Her body was found the next day in Prospect Park and police said she was strangled with nylon rope, according to a 1982 story in the New York Times.

A man's shirt was found next to the body, which police said was being investigated as possible evidence. Police also said she was likely killed somewhere else and dumped in the Brooklyn park, according to the Times.

Officers said they were also trying to track down a man who friends said was last seen at Shea's apartment building, where the doctor's office where she worked was also based.

Shea was described in a report on her death in The Wave as an animal lover who would pick up stray cats and have them spayed.

She was also a volunteer with the ambulance corps of the now-closed Peninsula Hospital and friends said she was a "perpetual student" who always took college classes.

Her sister-in-law, Mary Pat, said Tuesday that she was surprised the NYPD had a renewed interest in the case, and thought maybe it had to do with the recent anniversary.

She called the murder a "devastation" for her family, noting it was particularly hard on her husband, John, who passed away nearly three years ago. 

"He admired her," she said. "People were just crazy about her in the Rockaway area. She was just a wonderful woman and she was so young."

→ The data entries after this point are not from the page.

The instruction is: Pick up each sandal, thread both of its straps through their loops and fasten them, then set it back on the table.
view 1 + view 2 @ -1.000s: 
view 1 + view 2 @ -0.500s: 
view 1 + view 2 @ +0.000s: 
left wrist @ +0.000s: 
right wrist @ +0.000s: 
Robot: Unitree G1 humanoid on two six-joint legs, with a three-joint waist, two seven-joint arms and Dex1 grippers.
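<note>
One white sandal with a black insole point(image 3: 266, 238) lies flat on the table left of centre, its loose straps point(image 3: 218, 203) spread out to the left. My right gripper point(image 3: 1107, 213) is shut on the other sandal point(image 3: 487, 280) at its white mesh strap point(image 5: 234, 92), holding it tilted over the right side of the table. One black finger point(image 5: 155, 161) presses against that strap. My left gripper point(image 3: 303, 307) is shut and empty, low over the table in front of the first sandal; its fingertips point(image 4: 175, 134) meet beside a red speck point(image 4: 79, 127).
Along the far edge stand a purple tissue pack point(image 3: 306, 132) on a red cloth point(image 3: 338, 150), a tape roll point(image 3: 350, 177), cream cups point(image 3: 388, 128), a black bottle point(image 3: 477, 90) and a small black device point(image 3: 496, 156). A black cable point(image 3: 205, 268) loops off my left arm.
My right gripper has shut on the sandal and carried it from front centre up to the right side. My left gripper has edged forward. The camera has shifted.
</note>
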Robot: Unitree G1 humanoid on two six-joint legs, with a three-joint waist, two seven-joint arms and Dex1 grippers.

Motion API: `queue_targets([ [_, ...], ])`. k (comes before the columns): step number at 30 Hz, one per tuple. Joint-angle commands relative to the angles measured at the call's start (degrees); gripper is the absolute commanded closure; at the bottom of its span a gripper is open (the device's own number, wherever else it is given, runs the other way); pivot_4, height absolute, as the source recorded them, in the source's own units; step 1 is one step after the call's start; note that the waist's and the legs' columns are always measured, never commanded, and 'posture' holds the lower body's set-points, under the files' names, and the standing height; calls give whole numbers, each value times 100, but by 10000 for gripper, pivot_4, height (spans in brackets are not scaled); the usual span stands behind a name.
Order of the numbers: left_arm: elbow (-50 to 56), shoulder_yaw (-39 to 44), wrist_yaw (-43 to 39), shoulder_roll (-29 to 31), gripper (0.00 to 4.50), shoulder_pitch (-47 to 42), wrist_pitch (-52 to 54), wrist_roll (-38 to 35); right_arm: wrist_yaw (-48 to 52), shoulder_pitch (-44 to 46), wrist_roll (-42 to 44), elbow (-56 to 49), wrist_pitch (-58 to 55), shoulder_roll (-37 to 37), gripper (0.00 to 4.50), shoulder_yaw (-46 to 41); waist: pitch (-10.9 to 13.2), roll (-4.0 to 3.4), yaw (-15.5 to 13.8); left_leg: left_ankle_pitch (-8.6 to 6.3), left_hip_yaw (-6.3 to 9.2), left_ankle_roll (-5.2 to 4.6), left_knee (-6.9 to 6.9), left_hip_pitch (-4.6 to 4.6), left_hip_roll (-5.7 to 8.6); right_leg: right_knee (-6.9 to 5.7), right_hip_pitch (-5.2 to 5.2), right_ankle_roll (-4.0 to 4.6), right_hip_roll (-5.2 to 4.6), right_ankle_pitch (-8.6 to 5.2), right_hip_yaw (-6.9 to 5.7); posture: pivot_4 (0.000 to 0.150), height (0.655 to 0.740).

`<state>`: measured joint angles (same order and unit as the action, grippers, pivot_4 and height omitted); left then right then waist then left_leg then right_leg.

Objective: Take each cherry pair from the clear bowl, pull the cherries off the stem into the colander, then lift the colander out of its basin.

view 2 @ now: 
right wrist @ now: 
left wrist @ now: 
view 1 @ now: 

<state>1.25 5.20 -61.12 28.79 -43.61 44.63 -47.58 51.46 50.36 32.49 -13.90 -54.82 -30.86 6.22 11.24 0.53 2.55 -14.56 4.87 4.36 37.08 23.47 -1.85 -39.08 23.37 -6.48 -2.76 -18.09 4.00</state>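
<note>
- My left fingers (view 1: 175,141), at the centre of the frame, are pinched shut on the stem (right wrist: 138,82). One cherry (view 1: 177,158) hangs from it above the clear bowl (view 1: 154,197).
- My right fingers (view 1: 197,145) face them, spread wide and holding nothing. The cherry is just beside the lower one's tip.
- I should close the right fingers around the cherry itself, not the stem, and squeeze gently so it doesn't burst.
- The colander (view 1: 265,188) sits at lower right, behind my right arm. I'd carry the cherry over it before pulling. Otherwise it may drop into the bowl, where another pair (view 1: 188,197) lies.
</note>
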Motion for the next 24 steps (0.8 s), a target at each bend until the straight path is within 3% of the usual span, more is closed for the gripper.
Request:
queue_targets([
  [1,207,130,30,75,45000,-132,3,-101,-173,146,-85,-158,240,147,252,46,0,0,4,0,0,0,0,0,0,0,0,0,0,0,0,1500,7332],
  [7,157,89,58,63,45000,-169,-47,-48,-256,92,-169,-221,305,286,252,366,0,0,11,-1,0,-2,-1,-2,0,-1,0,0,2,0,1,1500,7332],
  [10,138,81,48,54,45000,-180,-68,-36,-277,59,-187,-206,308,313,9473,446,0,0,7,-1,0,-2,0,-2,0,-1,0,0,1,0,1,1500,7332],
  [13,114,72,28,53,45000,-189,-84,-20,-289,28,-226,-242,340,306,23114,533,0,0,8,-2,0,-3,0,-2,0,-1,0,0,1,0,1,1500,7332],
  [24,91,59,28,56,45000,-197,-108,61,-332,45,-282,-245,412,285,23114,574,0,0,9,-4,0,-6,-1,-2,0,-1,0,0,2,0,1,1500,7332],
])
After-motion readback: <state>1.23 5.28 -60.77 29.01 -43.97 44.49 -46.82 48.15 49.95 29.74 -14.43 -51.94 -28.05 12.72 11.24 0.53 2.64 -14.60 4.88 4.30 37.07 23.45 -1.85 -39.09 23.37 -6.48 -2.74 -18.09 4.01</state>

Shea's murder was one of five similar strangling deaths of women in New York City in 1982 which "puzzled" the police department, reports said.

Detectives couldn't find a link between the five women — the first of whom was found in March in Coney Island. Two more, including Shea, were found elsewhere in Brooklyn and two in lower Manhattan.

'The only common thread is that five women have been strangled in a a short period of time,'' then-Deputy Chief Robert Colangelo, the commander of detectives in Brooklyn, told the Times in 1982. 

The result of the other cases was not immediately clear.